The MUBI Weekly Digest | 9th May 2020
James R | On 09, May 2020
After dropping Pablo Larrain’s EMA and new video essay documentary Romantic Comedy, you’d think MUBI would rest on its laurels, but it’s another packed week, with work from Hirokazu Koreeda, Jonathan Glazer, Federico Fellini and Frederick Wiseman on the cards, plus another early offering from Céline Sciamma – speaking of which, don’t miss your chance this weekend to catch Portrait of a Lady on Fire.
What’s new, coming soon and leaving soon on the subscription service? This is your weekly MUBI Digest:
This week on MUBI
Our Little Sister – 9th May
Hirokazu Koreeda’s eye for human relationships has never been more tender than in this delicate study of parenthood, absence and inheritance.
The Fall – 10th May
Jonathan Glazer’s follow-up to Under the Skin is a short film inspired by Goya, a sinister descent into the lynch-mob mentality and the horrors of the human condition. Also available on BBC iPlayer.
Fellini: I Vitelloni – 11th May
Five young men, the not-so-young sons of middle class parents, linger in a postadolescent limbo, dreaming of adventure and escape from their small coastal town. Perpetually unemployed, they whittle their lives away by spending the money of their families on drink, women, and nights at the pool hall.
Our Daily Bread – 12th May
A woman walks for miles every day to get bread for her truck driver husband, and waits for him to drive past the village. While he spends time with his friends and his mistress, she is concerned about their dying relationship. One day she needs to help her sister, and is late for her husband.
National Gallery – 13th May
Frederick Wiseman’s three-hour visit to the National Gallery is a portrait of a hugely complex world painted as simply as possible. Completely absorbing.
The Orphanage (2019) – 14th May
In the late 1980s, 15-year-old street kid Qodrat is arrested for illegally reselling cinema tickets, and put in an orphanage on the outskirts of Kabul. For the first time in his life, he goes to school, takes a class trip, makes friends, and falls in love—while avoiding two older bullies.

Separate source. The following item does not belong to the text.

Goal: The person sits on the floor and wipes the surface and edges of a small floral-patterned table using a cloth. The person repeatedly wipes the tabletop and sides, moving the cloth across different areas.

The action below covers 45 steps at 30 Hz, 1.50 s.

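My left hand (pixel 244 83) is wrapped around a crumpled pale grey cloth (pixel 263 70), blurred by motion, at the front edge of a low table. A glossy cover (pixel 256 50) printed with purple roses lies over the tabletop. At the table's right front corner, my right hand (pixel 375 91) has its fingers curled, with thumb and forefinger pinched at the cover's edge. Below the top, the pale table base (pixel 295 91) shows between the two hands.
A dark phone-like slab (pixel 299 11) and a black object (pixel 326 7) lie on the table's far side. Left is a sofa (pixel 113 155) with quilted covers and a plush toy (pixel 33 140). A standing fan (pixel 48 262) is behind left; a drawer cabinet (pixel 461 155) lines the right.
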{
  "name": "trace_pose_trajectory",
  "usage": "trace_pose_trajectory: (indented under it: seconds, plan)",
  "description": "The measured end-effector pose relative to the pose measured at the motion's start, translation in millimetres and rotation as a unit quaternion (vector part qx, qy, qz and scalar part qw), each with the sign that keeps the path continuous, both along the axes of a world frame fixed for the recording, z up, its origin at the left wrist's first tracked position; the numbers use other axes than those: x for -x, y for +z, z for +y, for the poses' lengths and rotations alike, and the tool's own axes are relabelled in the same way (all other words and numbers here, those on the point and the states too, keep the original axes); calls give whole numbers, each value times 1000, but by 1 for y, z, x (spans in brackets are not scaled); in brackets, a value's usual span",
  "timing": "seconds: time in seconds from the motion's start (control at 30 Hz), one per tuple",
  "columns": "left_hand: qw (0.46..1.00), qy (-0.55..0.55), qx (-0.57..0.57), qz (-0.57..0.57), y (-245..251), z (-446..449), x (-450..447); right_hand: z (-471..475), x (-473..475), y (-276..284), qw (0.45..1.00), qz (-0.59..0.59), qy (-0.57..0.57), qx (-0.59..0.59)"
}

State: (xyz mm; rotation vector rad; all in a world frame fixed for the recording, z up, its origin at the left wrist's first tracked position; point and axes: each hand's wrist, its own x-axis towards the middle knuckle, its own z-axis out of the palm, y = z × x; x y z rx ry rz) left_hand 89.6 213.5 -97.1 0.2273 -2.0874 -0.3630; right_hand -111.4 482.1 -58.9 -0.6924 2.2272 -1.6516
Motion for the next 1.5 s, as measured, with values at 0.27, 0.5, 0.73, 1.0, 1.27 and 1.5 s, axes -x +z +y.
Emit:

Céline Sciamma: Tomboy – 15th May
There is definitely something boyish about ten-year-old Laure. It’s summer and she has recently moved to a new area with her parents and her little sister, Jeanne. Laure allows her new neighbourhood acquaintances to believe that she is a boy. That’s how Laure becomes Michael. Truth or dare? Celine Sciamma’s delicate exploration of identity and gender is a sweet, funny, moving gem.
Other new releases on MUBI
Ema is a magnetic and impulsive dancer in a reggaeton troupe. Her toxic marriage to choreographer Gastón is beyond repair, following a decision to give up on their adopted child Polo. She sets out on a mission to get him back, not caring who she’ll need to fight, seduce or destroy to make it happen. Read our review.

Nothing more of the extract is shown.